When he explained his problem, the doctor told him, "Well, here's what you do: An hour before you're going to have sex, you masturbate. That way all the anxiety and tension will be gone, and you'll be able to last longer."
He returns back the office to find his phone ringing. It's his wife, and she says, "You know honey, I'll be waiting at the front door, ready to attack you tonite!" Well, with his new found confidence he replies, "Not a problem, baby! I'm going to RAVAGE you tonight!" and he hangs up.
Then he looks at his watch. Only TWO HOURS... Uh oh! He frantically looks around the office... No empty office with door locks... No doors on the stalls in the men's room... He can't decide what to do, so he gets in his truck and leaves.

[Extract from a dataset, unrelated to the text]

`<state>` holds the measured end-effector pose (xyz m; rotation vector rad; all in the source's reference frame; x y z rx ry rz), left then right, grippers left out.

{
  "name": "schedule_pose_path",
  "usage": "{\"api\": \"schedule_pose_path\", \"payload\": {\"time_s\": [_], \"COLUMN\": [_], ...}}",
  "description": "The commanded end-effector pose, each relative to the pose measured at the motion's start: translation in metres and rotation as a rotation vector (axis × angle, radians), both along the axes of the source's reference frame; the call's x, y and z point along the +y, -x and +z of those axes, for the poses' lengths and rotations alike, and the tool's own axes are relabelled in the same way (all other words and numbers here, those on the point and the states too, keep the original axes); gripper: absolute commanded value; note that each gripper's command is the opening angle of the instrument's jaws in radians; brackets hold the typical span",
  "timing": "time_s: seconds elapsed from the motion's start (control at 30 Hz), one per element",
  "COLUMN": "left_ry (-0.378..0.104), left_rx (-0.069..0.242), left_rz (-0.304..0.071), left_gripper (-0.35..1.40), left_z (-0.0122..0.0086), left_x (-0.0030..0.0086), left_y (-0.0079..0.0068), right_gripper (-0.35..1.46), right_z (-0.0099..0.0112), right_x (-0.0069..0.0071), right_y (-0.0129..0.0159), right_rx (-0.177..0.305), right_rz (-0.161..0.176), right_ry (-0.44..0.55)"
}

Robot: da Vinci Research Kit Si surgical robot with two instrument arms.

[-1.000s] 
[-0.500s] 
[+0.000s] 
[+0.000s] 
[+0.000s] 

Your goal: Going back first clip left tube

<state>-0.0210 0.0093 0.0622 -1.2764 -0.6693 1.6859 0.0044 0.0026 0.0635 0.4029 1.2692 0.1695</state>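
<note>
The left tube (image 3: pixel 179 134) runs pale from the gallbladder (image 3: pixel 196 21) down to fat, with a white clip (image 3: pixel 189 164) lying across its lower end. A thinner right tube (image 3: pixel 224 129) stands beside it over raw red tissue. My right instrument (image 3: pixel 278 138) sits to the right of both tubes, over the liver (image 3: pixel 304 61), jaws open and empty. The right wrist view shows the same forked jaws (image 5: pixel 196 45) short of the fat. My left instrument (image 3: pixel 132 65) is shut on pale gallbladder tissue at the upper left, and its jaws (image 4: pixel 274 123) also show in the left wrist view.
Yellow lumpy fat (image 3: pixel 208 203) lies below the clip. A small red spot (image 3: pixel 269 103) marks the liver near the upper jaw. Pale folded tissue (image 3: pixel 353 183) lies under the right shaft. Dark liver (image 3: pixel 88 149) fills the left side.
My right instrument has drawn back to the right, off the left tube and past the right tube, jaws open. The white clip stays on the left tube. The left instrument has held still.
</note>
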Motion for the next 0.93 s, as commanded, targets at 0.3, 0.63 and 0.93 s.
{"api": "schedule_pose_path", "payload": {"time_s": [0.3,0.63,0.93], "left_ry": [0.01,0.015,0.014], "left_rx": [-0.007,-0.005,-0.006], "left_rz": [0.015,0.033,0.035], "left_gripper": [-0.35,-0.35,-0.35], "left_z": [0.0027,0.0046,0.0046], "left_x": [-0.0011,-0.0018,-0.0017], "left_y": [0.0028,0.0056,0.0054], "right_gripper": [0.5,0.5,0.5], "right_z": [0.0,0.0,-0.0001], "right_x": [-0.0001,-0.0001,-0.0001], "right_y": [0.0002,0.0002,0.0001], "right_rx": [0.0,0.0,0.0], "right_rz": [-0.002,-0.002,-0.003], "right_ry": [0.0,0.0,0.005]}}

He's driving home and looks at his watch. SHIT! Only one hour away!! Then he spots a dirt road off the highway. "Yeah, that's it! I'll pull off the road, climb under the truck, and pretend I'm working on the truck. No one will be the wiser!", he thinks.
So he stops on the dirt road, climbs under the truck, closes his eyes, starts to fantasize, and begins his "therapy". After a few minutes he feels a tug on his pants leg. Well, not wanting to break his fantasy, he keeps his eyes closed.
"Who's there?", he asks. He hears, "It's the police sir. What are you doing down there?"
Still with his eyes closed, he says, "Just working on the rear axle sir."
The policeman replies, "Well while your down there you better check your brakes, because your truck rolled down the hill about five minutes ago!"